The distance between the vertex and the focus is $a = |4 - 2| = 2$.
Since the focus is below the vertex,the parabola opens downwards.
The standard equation for a downward-opening parabola is $(x - h)^2 = -4a(y - k)$.
Substituting the values: $(x - 0)^2 = -4(2)(y - 4)$.
$x^2 = -8(y - 4)$.
$x^2 = -8y + 32$.
$x^2 + 8y = 32$.

(D) Given equation: $9x^2 - 6x + 36y + 19 = 0$
Rearranging the terms: $9x^2 - 6x = -36y - 19$
Complete the square for $x$: $(3x - 1)^2 - 1 = -36y - 19$
$(3x - 1)^2 = -36y - 18$
$9(x - 1/3)^2 = -36(y + 1/2)$
$(x - 1/3)^2 = -4(y + 1/2)$
Comparing this with the standard form $(x - h)^2 = -4a(y - k)$,we get $4a = 4$,so $a = 1$.
The length of the latus rectum is $4a = 4$.

(A) Given the equation of the parabola: $9y^2 - 16x - 12y - 57 = 0$
Rearranging the terms to complete the square for $y$:
$9(y^2 - \frac{4}{3}y) = 16x + 57$
$9(y^2 - \frac{4}{3}y + \frac{4}{9}) = 16x + 57 + 4$
$9(y - \frac{2}{3})^2 = 16x + 61$
$(y - \frac{2}{3})^2 = \frac{16}{9}(x + \frac{61}{16})$
This is of the form $(y - k)^2 = 4a(x - h)$,where the axis of the parabola is given by $y - k = 0$.
Here,$k = \frac{2}{3}$,so the axis is $y - \frac{2}{3} = 0$,which simplifies to $3y = 2$.

(B) The standard equation of a parabola with vertex at the origin $(0, 0)$ and axis along the positive $y$-axis is $X^2 = 4AY$,where the length of the latus rectum $l = 4A$,so $A = \frac{l}{4}$.
Substituting $A$,we get $X^2 = lY$.
Given the vertex is at $(a, b)$,we use the transformation $X = x - a$ and $Y = y - b$.
Substituting these into the equation,we get $(x - a)^2 = l(y - b)$.
To match the given options,we can rewrite the right side as $(x - a)^2 = \frac{l}{2}(2y - 2b)$.

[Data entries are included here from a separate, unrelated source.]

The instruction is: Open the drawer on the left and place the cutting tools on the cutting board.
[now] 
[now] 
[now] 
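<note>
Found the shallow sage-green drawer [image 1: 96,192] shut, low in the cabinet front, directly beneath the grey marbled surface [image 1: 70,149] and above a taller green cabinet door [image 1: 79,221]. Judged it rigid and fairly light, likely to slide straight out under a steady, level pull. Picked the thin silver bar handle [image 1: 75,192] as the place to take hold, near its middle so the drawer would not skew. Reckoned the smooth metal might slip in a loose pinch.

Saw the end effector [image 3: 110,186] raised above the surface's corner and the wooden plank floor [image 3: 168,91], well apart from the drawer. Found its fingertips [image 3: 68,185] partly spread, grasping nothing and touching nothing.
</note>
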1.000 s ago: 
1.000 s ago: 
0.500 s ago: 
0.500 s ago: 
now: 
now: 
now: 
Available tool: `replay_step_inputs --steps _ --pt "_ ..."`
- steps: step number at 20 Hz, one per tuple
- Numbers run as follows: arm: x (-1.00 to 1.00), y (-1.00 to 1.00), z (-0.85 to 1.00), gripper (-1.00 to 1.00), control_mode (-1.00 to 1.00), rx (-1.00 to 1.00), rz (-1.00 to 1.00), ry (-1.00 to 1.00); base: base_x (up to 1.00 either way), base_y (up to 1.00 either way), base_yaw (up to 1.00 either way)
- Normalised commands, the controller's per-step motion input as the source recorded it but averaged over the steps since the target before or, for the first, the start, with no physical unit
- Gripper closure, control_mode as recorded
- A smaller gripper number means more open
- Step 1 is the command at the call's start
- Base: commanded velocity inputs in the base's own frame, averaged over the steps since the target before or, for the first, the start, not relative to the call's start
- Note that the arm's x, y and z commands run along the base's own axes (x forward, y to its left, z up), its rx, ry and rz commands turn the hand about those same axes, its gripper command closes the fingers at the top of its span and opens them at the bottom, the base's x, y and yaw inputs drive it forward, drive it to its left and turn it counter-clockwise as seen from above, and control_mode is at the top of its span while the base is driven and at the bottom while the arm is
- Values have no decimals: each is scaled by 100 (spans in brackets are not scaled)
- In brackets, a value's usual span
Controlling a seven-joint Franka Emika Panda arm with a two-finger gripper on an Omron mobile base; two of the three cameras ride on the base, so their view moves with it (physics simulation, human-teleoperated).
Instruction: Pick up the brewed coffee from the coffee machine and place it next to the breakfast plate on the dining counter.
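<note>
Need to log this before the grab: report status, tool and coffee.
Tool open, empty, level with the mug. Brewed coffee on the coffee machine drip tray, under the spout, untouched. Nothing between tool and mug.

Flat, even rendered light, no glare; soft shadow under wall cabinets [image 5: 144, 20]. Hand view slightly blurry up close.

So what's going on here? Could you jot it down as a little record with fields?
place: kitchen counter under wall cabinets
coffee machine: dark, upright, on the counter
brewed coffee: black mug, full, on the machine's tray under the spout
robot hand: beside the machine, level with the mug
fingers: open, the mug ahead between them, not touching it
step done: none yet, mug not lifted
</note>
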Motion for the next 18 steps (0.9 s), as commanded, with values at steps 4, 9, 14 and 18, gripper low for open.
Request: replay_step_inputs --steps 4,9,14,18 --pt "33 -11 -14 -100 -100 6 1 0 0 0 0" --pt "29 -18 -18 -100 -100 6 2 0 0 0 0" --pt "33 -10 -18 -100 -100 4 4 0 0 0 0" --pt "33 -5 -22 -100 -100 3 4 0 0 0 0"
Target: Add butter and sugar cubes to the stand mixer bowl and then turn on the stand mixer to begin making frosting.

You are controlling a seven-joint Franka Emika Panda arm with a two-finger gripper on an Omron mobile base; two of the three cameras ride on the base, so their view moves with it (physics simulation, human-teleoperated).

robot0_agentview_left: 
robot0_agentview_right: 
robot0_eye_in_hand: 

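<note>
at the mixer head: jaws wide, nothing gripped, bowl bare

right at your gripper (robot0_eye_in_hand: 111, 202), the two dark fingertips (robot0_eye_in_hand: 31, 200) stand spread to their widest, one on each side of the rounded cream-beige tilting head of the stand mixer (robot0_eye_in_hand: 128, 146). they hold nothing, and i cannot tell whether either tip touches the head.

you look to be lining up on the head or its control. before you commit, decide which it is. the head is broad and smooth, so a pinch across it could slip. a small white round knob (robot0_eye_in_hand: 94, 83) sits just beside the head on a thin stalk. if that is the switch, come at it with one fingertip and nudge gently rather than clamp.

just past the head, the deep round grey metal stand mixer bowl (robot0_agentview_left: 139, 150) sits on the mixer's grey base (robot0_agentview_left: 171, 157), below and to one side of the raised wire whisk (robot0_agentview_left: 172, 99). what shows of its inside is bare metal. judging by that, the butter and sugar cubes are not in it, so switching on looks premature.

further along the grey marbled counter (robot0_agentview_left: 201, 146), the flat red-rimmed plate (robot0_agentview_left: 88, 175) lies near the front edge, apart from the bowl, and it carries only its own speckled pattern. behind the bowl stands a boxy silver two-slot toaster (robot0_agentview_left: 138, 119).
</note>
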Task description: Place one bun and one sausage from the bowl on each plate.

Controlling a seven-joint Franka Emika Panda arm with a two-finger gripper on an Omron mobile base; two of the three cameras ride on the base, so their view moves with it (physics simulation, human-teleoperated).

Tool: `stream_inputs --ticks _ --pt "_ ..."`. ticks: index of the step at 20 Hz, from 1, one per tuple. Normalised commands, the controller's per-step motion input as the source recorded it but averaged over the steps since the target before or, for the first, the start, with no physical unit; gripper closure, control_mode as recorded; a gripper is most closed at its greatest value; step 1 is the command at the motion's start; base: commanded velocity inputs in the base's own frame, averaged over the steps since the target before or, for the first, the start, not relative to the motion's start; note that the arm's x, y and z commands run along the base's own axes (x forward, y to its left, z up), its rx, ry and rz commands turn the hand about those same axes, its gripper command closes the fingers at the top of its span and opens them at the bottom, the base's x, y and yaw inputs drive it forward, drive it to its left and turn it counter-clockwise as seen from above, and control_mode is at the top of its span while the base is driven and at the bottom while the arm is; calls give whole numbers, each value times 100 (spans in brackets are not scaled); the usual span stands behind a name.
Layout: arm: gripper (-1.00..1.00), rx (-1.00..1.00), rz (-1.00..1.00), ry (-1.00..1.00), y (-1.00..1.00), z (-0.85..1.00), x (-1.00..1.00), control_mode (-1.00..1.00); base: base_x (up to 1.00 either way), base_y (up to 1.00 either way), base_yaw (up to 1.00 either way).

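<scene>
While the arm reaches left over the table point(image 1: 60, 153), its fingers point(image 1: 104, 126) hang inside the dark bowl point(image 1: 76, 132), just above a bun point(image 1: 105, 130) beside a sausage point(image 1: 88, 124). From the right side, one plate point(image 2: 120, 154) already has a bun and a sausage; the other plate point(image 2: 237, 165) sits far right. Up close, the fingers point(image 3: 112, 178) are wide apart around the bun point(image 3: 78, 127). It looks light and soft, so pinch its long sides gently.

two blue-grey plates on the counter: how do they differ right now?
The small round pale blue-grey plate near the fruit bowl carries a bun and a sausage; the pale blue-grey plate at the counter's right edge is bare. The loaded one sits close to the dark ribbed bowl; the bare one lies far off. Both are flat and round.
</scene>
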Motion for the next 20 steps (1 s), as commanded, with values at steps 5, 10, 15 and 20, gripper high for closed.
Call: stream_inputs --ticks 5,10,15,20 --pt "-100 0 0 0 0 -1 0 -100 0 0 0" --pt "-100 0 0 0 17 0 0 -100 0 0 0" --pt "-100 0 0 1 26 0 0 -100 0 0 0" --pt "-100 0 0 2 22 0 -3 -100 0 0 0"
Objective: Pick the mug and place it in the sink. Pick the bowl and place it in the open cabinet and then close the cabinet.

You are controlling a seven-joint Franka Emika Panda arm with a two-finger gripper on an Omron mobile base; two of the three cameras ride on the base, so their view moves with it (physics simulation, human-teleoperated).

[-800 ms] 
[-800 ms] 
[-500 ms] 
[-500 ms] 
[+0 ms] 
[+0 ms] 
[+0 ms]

(A) The given equation is $y = x^2 - 8x + c$.
We can rewrite this by completing the square:
$y = (x^2 - 8x + 16) - 16 + c$
$y = (x - 4)^2 + (c - 16)$.
The vertex of the parabola $y = a(x - h)^2 + k$ is $(h, k)$.
Comparing,the vertex is $(4, c - 16)$.
Since the vertex lies on the $x$-axis,its $y$-coordinate must be $0$.
Therefore,$c - 16 = 0$,which gives $c = 16$.

(C) Given equation of the parabola is ${y^2} = 5x + 4y + 1$.
Rearranging the terms to complete the square for $y$:
${y^2} - 4y = 5x + 1$.
Adding $4$ to both sides:
${y^2} - 4y + 4 = 5x + 1 + 4$.
${(y - 2)^2} = 5x + 5$.
${(y - 2)^2} = 5(x + 1)$.
Comparing this with the standard form ${(y - k)^2} = 4a(x - h)$,we get $4a = 5$.
Thus,the length of the latus rectum is $5$.